2020 has, globally, been an extraordinary year. On 1 January, COVID was not big news, but it quickly became the dominant issue in virtually every country in the world. Globally, deaths total more than 1.6 million people, and the world economy has shrunk by approximately 4.5% which is a bigger fall than was caused by the Global Financial Crisis.

What can we learn from this experience and, in particular, are there any positive lessons from 2020?

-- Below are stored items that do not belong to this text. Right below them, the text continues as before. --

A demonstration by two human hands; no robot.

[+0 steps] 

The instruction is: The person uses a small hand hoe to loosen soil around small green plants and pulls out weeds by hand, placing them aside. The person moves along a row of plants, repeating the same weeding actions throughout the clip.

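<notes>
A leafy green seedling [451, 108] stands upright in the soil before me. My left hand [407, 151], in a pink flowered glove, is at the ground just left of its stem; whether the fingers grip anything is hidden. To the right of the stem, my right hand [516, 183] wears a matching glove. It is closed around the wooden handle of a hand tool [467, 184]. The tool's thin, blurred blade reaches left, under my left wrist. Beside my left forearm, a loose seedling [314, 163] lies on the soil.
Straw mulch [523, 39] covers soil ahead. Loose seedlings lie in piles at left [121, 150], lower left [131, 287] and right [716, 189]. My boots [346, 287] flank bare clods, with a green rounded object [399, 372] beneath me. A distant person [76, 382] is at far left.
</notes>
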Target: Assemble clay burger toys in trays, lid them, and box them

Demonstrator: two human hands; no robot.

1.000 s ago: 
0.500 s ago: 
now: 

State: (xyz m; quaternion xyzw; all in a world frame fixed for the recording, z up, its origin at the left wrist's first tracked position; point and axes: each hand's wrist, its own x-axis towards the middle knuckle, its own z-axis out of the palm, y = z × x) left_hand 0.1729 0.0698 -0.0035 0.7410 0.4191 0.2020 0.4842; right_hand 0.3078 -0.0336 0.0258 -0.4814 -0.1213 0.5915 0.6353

Overall, for most people, 2020 has been a very difficult year, but there is a tremendous amount we can learn from the way that different countries have responded to the challenges. Both globally and specifically in the UK there are important lessons about what not to do, and also some very positive points that we should not forget:

  • globally, we have seen an enormous variety of responses by different governments – it is now clear what works and what does not – and we have also seen that a slide towards bad government can be reversed; and
  • in the UK, we have seen the penalty for bad government and in particular for an ideology which blocks sound policy-making, but we’ve also seen the power of activism to reverse bad decisions and, critically, we have been reminded that government can afford to do what it needs to do.

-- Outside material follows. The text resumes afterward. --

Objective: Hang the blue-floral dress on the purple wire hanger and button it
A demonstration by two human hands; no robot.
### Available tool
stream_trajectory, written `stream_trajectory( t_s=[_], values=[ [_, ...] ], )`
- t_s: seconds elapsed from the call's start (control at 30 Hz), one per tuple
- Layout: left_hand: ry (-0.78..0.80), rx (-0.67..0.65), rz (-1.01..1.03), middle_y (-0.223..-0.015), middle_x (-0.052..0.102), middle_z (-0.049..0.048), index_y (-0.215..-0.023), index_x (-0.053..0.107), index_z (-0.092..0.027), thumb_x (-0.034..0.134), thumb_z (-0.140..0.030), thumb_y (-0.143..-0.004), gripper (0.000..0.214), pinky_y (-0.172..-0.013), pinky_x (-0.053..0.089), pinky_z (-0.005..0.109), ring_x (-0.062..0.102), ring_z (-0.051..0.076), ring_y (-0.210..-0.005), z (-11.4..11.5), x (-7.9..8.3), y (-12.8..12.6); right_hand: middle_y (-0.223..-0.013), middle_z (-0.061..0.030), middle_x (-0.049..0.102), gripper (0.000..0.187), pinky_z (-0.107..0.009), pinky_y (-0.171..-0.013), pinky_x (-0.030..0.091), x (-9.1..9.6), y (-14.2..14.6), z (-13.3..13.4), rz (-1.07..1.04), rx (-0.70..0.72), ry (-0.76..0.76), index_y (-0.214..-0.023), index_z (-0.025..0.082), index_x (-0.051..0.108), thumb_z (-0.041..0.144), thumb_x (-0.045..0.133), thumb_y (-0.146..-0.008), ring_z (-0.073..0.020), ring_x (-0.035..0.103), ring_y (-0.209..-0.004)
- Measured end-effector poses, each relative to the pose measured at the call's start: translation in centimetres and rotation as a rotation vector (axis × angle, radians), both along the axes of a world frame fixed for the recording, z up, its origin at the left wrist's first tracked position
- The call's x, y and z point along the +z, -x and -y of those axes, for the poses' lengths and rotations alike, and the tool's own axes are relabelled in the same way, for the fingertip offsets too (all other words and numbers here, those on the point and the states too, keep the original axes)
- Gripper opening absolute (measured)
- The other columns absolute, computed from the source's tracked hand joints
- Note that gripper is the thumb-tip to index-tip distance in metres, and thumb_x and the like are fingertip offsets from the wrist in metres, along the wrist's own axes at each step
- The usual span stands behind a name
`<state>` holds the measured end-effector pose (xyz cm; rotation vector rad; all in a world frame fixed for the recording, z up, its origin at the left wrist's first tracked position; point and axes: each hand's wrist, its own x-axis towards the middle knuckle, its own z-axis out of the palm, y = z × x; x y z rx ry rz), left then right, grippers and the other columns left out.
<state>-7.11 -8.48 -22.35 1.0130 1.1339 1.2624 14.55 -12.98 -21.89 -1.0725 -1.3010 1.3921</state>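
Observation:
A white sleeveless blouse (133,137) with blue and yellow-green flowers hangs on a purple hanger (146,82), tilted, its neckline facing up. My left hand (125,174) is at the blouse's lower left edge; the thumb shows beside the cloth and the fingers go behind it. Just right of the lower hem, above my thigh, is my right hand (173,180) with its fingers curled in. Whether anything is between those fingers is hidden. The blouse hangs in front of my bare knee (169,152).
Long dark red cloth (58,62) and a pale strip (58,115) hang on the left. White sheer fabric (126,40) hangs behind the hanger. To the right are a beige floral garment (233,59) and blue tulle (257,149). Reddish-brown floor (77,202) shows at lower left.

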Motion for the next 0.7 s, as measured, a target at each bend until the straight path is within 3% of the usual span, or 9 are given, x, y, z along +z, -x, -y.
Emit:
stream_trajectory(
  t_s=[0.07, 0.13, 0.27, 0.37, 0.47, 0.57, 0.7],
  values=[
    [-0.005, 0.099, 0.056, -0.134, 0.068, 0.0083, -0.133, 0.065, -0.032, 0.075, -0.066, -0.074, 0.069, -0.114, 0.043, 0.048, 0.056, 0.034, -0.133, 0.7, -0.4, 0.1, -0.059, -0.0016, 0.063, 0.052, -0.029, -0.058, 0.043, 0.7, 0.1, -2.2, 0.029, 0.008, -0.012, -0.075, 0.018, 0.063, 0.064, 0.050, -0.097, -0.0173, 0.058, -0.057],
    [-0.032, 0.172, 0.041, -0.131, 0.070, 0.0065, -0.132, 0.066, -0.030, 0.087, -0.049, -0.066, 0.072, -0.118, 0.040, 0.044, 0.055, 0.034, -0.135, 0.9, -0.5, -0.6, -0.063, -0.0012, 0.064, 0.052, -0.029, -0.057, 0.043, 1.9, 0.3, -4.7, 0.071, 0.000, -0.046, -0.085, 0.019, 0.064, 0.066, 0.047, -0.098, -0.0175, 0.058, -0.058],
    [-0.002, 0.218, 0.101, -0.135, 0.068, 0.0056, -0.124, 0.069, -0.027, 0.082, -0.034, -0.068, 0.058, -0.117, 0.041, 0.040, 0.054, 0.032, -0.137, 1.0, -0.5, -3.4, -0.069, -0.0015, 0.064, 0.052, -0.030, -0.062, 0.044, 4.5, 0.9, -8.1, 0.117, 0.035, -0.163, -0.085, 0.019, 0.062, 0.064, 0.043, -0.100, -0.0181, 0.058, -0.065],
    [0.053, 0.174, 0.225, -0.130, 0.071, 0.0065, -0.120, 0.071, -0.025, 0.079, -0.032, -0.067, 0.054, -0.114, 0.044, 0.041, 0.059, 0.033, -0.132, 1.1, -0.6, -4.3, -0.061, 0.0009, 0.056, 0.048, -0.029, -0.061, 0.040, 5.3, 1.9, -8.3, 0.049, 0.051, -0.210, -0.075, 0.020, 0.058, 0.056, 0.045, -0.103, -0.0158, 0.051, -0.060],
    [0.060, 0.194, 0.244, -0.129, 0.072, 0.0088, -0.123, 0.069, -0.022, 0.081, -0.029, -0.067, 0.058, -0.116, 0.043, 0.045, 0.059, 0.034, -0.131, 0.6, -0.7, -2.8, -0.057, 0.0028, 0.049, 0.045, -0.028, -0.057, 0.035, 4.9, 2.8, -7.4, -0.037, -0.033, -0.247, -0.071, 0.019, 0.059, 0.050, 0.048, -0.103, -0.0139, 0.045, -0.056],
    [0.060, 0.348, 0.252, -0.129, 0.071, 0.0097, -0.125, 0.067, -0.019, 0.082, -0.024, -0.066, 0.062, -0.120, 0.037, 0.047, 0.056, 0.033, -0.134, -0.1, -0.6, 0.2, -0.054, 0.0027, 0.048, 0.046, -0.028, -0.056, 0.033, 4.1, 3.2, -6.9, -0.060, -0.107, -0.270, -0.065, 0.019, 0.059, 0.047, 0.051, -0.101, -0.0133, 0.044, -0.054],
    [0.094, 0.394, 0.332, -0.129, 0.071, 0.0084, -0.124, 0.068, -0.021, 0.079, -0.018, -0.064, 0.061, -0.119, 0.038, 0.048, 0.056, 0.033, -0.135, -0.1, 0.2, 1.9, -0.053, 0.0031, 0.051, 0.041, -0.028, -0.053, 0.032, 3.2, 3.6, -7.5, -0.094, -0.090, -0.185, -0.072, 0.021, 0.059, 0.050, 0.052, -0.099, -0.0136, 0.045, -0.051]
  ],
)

Lessons from Around the World

There is a lot we can learn from the responses of each country to the COVID pandemic. And the other big event 2020 – the US presidential election – also has important lessons.

For virtually every government in the world, COVID posed a difficult challenge. The advice from the World Health Organisation (WHO) was explicit:

“We can only say what we know, and we can only act on what we know. … We know that COVID-19 spreads fast, and we know that it is deadly – 10 times deadlier than the 2009 flu pandemic. We know that the virus can spread more easily in crowded environments like nursing homes. We know that early case-finding, testing, isolating caring for every case and tracing every contact is essential for stopping transmission.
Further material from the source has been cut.